■ Required work: Write out every line below with no difference at all.

Dataset records:
☆ ☆ ☆ ☆ ☆

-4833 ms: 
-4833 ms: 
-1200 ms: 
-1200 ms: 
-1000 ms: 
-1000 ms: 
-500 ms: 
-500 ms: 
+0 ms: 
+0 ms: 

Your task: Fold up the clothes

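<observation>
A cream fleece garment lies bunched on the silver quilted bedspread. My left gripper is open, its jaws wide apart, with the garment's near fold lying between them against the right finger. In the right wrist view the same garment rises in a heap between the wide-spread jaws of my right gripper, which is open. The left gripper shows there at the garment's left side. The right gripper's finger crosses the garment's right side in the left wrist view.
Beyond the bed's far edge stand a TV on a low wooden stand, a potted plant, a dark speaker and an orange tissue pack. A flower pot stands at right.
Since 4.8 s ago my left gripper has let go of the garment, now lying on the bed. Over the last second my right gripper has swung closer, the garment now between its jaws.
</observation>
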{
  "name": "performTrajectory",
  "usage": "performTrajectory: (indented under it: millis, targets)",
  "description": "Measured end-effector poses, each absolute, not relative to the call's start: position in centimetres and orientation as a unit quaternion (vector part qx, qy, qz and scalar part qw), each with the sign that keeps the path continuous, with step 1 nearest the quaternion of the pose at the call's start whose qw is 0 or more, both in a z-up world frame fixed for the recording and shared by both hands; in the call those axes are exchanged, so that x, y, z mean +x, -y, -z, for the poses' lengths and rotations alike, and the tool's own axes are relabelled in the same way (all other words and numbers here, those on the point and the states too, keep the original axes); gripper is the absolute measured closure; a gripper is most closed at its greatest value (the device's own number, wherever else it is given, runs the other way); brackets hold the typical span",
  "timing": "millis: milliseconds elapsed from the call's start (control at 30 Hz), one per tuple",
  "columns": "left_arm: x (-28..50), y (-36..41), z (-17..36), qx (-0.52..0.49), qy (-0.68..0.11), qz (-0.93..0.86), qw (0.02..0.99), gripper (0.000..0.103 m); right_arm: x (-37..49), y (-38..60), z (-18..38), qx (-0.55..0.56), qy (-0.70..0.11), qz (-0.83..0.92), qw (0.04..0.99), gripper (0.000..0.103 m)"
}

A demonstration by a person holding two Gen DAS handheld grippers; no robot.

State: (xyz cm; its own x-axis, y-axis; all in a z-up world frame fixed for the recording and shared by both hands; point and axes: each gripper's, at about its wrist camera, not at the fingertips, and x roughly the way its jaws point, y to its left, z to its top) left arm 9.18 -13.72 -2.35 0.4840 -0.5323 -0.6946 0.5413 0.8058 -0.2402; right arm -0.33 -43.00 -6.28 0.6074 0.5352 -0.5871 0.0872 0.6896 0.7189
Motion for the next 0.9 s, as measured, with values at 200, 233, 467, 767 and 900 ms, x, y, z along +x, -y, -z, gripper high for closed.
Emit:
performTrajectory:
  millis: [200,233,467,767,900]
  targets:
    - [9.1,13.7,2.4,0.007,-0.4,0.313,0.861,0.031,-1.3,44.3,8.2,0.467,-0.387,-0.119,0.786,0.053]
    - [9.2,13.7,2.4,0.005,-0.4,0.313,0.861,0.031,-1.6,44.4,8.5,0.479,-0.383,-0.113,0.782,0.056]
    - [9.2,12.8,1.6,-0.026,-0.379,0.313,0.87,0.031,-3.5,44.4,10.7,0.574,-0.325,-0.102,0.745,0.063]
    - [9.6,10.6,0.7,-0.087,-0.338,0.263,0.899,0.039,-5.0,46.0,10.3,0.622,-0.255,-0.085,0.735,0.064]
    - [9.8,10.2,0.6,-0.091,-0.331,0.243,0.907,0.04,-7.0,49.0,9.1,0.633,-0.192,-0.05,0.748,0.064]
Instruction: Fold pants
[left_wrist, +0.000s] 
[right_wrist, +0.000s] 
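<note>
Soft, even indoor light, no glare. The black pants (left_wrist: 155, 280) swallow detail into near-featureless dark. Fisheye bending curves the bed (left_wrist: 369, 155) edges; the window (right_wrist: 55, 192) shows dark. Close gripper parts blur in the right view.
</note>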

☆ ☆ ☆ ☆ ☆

■ Answer below:
-4833 ms: 
-4833 ms: 
-1200 ms: 
-1200 ms: 
-1000 ms: 
-1000 ms: 
-500 ms: 
-500 ms: 
+0 ms: 
+0 ms: 

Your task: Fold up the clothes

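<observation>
A cream fleece garment lies bunched on the silver quilted bedspread. My left gripper is open, its jaws wide apart, with the garment's near fold lying between them against the right finger. In the right wrist view the same garment rises in a heap between the wide-spread jaws of my right gripper, which is open. The left gripper shows there at the garment's left side. The right gripper's finger crosses the garment's right side in the left wrist view.
Beyond the bed's far edge stand a TV on a low wooden stand, a potted plant, a dark speaker and an orange tissue pack. A flower pot stands at right.
Since 4.8 s ago my left gripper has let go of the garment, now lying on the bed. Over the last second my right gripper has swung closer, the garment now between its jaws.
</observation>
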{
  "name": "performTrajectory",
  "usage": "performTrajectory: (indented under it: millis, targets)",
  "description": "Measured end-effector poses, each absolute, not relative to the call's start: position in centimetres and orientation as a unit quaternion (vector part qx, qy, qz and scalar part qw), each with the sign that keeps the path continuous, with step 1 nearest the quaternion of the pose at the call's start whose qw is 0 or more, both in a z-up world frame fixed for the recording and shared by both hands; in the call those axes are exchanged, so that x, y, z mean +x, -y, -z, for the poses' lengths and rotations alike, and the tool's own axes are relabelled in the same way (all other words and numbers here, those on the point and the states too, keep the original axes); gripper is the absolute measured closure; a gripper is most closed at its greatest value (the device's own number, wherever else it is given, runs the other way); brackets hold the typical span",
  "timing": "millis: milliseconds elapsed from the call's start (control at 30 Hz), one per tuple",
  "columns": "left_arm: x (-28..50), y (-36..41), z (-17..36), qx (-0.52..0.49), qy (-0.68..0.11), qz (-0.93..0.86), qw (0.02..0.99), gripper (0.000..0.103 m); right_arm: x (-37..49), y (-38..60), z (-18..38), qx (-0.55..0.56), qy (-0.70..0.11), qz (-0.83..0.92), qw (0.04..0.99), gripper (0.000..0.103 m)"
}

A demonstration by a person holding two Gen DAS handheld grippers; no robot.

State: (xyz cm; its own x-axis, y-axis; all in a z-up world frame fixed for the recording and shared by both hands; point and axes: each gripper's, at about its wrist camera, not at the fingertips, and x roughly the way its jaws point, y to its left, z to its top) left arm 9.18 -13.72 -2.35 0.4840 -0.5323 -0.6946 0.5413 0.8058 -0.2402; right arm -0.33 -43.00 -6.28 0.6074 0.5352 -0.5871 0.0872 0.6896 0.7189
Motion for the next 0.9 s, as measured, with values at 200, 233, 467, 767 and 900 ms, x, y, z along +x, -y, -z, gripper high for closed.
Emit:
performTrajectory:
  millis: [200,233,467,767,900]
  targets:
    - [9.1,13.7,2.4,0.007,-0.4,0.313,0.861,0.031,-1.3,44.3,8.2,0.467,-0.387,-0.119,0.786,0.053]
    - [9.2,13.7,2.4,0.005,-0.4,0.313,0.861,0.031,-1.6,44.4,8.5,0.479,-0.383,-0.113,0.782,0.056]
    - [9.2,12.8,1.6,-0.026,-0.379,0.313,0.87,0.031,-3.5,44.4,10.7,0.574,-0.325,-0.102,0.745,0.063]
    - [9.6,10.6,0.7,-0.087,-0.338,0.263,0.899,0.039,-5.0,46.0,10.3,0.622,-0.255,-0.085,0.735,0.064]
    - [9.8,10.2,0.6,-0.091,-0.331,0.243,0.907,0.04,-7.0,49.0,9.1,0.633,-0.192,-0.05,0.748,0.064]
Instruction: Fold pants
[left_wrist, +0.000s] 
[right_wrist, +0.000s] 
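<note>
Soft, even indoor light, no glare. The black pants (left_wrist: 155, 280) swallow detail into near-featureless dark. Fisheye bending curves the bed (left_wrist: 369, 155) edges; the window (right_wrist: 55, 192) shows dark. Close gripper parts blur in the right view.
</note>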

What has been written completes the answer.